Наверно, и для целой страны наступает в конце концов критическое число… Замышляев, сам того не понимая, оказался на пути нового диктатора. Эти дебилы всегда путались под его ногами.
Это произошло во дни всеобщего ликования. Что–то случилось в природе. Перестали появляться из Священной стены призраки. Черный гроб застыл на вечном приколе, и непохоже было, чтобы он когда–нибудь взлетел над Содомом.

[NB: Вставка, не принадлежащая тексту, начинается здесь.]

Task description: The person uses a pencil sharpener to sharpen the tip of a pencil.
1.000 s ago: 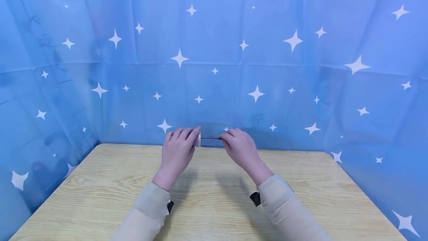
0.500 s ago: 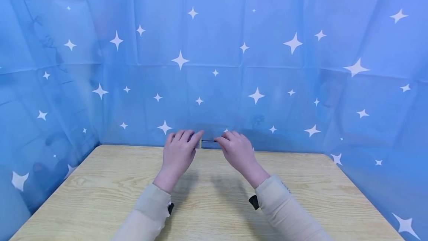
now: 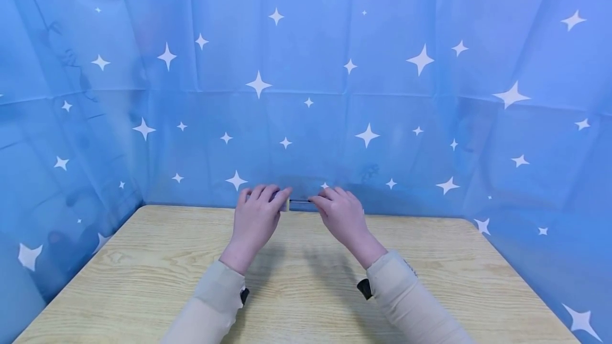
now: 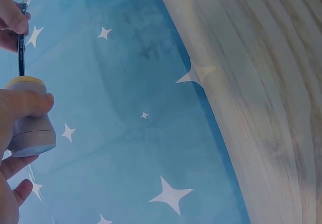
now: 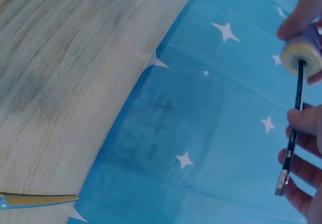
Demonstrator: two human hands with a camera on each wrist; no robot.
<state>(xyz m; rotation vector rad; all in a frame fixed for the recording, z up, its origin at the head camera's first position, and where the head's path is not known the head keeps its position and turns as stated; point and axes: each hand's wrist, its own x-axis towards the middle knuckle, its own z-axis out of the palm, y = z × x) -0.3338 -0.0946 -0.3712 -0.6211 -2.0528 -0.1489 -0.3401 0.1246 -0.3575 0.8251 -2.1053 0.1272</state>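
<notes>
The left hand (image 3: 255,220) is gripping the sharpener (image 4: 33,135) and the right hand (image 3: 342,219) is pinching the pencil (image 5: 299,89), whose end is hiding inside the sharpener; wrist views are cropping both hands

Left forearm (image 3: 204,309): sleeved, slanting forward and inward toward the far edge of the table (image 3: 143,280).
Right forearm (image 3: 415,304): sleeved, slanting inward the opposite way, mirroring the left.
Wrists (image 3: 233,260): bare beyond the cuffs, raised over the table.
Left hand (image 3: 255,219): back uppermost, at the far edge, thumb (image 4: 32,104) and fingers wrapped in a grip.
Right hand (image 3: 341,222): level with the left, back uppermost, thumb (image 5: 303,119) and fingers pinching.
Between hands: near each other, apart, thumb sides facing.
</notes>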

Видно, перестала поступать кровь казненных, служившая почти век для него горючим.
Кто–то пророчил: наступают настоящая свобода, гласность, благоденствие…
Кто–то Христом — Богом божился: своими глазами видел в небе…
Примстилось накануне Замышляеву…
Президент Гоморрии, длинный как жердь, загорелый, спортивный, вернувшись с прогулки, расстегнул собачий ошейник и любимый мопс фамильярно лизнул нос хозяину. Потом прыгнул в кресло и, превратившись в генсека Порчу, принялся за мемуары.
«А вот ты где!» — хотелось воскликнуть Замышляеву, но он промолчал. Хотелось посмотреть, что будет дальше.
А дальше не было ничего. Мемуары не двигались. Мопс, т. е. генсек Порча, был еще — круглый дурак. Един в трех лицах.
Сначала Порче хотелось убедить потомков в том, что он никоим образом не причастен к перевороту, потом он засомневался в своем решении: неизвестно, как в будущем отнесутся к перевороту. Может, участники его станут героями, и тогда… стоило потомкам намекнуть, что он–то — главный дирижер в этом славном оркестре…
Нет, лучше этой темы не касаться.
Писать правду он не хотел. Она была не для мемуаров. Он желал разгрома левых и потому был с правыми, а правых предал потому, что служил Гоморрии, купившей их с супругой задолго до президентства. Единственное, чего он хотел в жизни, — власти. Но нечего было и мечтать о ней после того, что случилось. Его раскусили в Содомии. Оставалось кропать мемуары. И он тяжко пыхтел над ними, будто сидел на горшке, но ничего существенного высидеть не мог.
Порой в нем брезжило такое, что плохо укладывалось в его набитой материалистическим мировоззрением голове. Порой ему казалось: не в первый раз он приходил на Землю… И не впервые предавал страну… Тогда у него были другие биография и имя. Бен — Амми! Тот самый, что… А еще раньше он был Иудой и… Но об этом нельзя в мемуарах! Нельзя друзьям! Нельзя супруге! Нельзя признаваться себе! Т-сс!
Одно ясно: он нужен Истории. Без него она не в состоянии… Он будет возвращаться вечно, когда в нем возникнет нужда…
Рассыпалась трель телефонного звонка. Генсек Порча поднял трубку. Цуцык Младший приглашал зайти к нему для важного разговора. Причем следует соблюсти некоторые формальности, от которых зависит судьба Содомии: подниматься на третий этаж надо на лифте, дверь которого окрашена в желтый цвет…
«Всего–то», — удивился генсек Порча, но медлить не стал.
Замышляев, которому хотелось досмотреть сон, бросился вдогонку за бывшим президентом Содомии, но желтая дверь захлопнулась перед его носом. Тогда он пустился на третий этаж по лестнице. Запыхался, но успел. Желтая дверь раскрылась — вместо мистера Бомби выскочило насекомое в треуголке и при шпаге.
Это было так неожиданно, что несколько кадров сновидения Замышляев пропустил. А когда опомнился, оказался на набережной.
По широким каменным ступеням стремительно взбегал коротышка в треуголке, прозрачном плаще и ботфортах. Кажется, из–под плаща хищно выглядывала шпага. За лестницей играло море. Офицер неминуемо должен был рухнуть в него, взбежав по лестнице. Вместо этого он всего лишь на мгновение застыл в воздухе — и в следующую секунду то, что представлялось плащом, превратилось в крылья. Сияющие, слюдяные, как у стрекозы. Через минуту незнакомец мерцал золотистой каплей на вечернем небосклоне.
Море вспахали военные корабли. Гоморрийский флот направлялся к берегам Содомии.